Exercise directions >> Give back only the lines in the records below from the one with "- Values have" to the one with "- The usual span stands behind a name", both inclusive, word for word.

Records from a data source >>

- Opening Delimiter -

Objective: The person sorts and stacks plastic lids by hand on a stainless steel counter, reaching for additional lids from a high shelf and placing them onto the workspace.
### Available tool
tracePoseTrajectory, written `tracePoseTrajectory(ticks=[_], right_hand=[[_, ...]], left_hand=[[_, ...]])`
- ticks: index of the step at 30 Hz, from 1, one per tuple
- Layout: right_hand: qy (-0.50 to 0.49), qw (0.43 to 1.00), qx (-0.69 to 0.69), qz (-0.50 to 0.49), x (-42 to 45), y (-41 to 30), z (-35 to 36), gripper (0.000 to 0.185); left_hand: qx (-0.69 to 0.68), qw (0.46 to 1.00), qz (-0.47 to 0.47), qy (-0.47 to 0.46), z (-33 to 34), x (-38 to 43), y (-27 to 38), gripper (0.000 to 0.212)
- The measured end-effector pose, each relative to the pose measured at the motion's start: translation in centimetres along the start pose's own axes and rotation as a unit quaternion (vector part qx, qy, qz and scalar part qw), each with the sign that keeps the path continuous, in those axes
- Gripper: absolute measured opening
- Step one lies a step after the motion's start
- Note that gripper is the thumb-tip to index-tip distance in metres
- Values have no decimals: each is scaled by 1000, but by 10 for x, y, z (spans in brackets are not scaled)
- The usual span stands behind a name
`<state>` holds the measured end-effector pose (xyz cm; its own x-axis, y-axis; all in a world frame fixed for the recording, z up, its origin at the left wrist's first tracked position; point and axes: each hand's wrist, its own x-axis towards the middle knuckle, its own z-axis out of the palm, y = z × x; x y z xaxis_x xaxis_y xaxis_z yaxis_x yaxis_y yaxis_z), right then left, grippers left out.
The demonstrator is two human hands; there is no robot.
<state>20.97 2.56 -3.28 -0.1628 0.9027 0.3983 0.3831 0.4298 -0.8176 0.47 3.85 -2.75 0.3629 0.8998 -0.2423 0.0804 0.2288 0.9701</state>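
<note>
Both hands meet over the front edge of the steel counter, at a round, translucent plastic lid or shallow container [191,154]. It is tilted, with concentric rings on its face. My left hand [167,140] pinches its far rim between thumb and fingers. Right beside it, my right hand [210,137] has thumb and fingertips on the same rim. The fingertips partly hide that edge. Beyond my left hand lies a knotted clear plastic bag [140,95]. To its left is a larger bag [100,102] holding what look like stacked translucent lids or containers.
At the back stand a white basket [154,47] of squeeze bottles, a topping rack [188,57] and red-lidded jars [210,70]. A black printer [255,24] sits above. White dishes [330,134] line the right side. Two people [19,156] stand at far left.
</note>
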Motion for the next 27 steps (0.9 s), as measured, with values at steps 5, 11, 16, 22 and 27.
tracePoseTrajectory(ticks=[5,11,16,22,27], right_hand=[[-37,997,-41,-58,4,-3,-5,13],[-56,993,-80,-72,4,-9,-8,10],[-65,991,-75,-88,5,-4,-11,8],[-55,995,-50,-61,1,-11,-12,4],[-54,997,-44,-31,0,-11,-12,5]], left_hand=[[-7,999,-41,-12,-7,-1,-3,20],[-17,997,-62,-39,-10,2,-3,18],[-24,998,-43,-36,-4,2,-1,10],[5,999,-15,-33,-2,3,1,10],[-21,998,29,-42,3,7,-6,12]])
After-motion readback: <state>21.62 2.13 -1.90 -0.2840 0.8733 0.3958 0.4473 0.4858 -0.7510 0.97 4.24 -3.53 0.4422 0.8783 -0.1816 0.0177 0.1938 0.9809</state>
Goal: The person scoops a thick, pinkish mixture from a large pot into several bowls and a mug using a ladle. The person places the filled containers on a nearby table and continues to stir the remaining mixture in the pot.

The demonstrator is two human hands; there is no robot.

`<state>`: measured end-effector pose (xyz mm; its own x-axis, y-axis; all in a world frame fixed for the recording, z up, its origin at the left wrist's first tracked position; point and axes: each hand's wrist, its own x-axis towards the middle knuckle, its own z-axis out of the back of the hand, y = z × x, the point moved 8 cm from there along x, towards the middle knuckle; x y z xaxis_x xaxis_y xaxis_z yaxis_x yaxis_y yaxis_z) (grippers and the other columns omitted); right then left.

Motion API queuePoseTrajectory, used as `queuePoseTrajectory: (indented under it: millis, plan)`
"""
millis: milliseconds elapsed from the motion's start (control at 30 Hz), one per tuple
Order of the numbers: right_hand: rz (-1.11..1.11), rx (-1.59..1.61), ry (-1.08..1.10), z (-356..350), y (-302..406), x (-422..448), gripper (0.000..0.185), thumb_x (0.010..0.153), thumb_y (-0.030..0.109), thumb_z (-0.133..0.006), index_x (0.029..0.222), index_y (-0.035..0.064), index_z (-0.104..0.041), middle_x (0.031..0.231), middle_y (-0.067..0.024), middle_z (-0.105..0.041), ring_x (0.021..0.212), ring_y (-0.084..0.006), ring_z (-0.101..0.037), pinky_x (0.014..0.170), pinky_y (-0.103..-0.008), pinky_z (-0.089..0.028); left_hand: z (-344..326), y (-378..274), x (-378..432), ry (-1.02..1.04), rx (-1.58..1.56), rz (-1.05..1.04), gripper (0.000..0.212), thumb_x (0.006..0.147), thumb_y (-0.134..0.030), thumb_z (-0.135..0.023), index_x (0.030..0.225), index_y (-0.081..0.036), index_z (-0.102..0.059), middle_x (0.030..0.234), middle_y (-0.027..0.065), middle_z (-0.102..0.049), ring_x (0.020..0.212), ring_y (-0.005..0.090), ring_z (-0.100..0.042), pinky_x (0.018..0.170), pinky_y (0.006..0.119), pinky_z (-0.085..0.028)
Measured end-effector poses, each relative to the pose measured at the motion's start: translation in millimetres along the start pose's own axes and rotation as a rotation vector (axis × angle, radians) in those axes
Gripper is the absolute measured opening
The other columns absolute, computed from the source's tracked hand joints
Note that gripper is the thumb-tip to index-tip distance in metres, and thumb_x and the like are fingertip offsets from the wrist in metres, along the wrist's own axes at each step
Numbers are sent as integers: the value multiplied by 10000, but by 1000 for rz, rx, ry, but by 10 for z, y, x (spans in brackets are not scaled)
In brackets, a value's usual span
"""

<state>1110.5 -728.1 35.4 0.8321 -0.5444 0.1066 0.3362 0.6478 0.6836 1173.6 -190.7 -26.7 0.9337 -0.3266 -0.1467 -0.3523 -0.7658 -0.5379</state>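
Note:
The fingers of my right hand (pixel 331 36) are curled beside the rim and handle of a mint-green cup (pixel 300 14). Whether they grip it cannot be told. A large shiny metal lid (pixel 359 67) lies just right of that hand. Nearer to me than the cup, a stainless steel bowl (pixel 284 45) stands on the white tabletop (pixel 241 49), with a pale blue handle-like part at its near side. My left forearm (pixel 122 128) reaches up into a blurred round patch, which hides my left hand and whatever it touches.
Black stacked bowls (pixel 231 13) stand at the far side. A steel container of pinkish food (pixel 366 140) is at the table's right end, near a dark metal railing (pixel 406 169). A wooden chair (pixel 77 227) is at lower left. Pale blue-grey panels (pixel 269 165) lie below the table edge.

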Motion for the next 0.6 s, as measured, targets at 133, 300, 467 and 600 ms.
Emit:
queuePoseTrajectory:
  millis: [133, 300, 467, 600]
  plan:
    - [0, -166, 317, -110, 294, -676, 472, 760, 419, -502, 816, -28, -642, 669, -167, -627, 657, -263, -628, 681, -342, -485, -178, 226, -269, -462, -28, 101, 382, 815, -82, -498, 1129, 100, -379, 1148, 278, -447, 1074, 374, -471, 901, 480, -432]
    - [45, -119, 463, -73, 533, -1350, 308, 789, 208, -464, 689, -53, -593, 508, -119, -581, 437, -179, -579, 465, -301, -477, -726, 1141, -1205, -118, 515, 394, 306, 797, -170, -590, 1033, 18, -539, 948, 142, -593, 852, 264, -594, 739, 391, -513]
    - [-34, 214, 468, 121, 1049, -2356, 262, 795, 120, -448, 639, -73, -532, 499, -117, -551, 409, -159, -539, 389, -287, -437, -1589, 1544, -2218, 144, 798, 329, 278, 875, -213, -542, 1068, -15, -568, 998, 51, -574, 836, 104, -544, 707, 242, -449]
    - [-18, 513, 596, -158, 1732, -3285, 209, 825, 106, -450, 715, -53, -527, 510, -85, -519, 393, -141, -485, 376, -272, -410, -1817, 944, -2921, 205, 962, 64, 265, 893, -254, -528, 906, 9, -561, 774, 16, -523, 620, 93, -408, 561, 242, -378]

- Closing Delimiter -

Exercise response >>
- Values have no decimals: each is scaled by 1000, but by 10 for x, y, z (spans in brackets are not scaled)
- The usual span stands behind a name

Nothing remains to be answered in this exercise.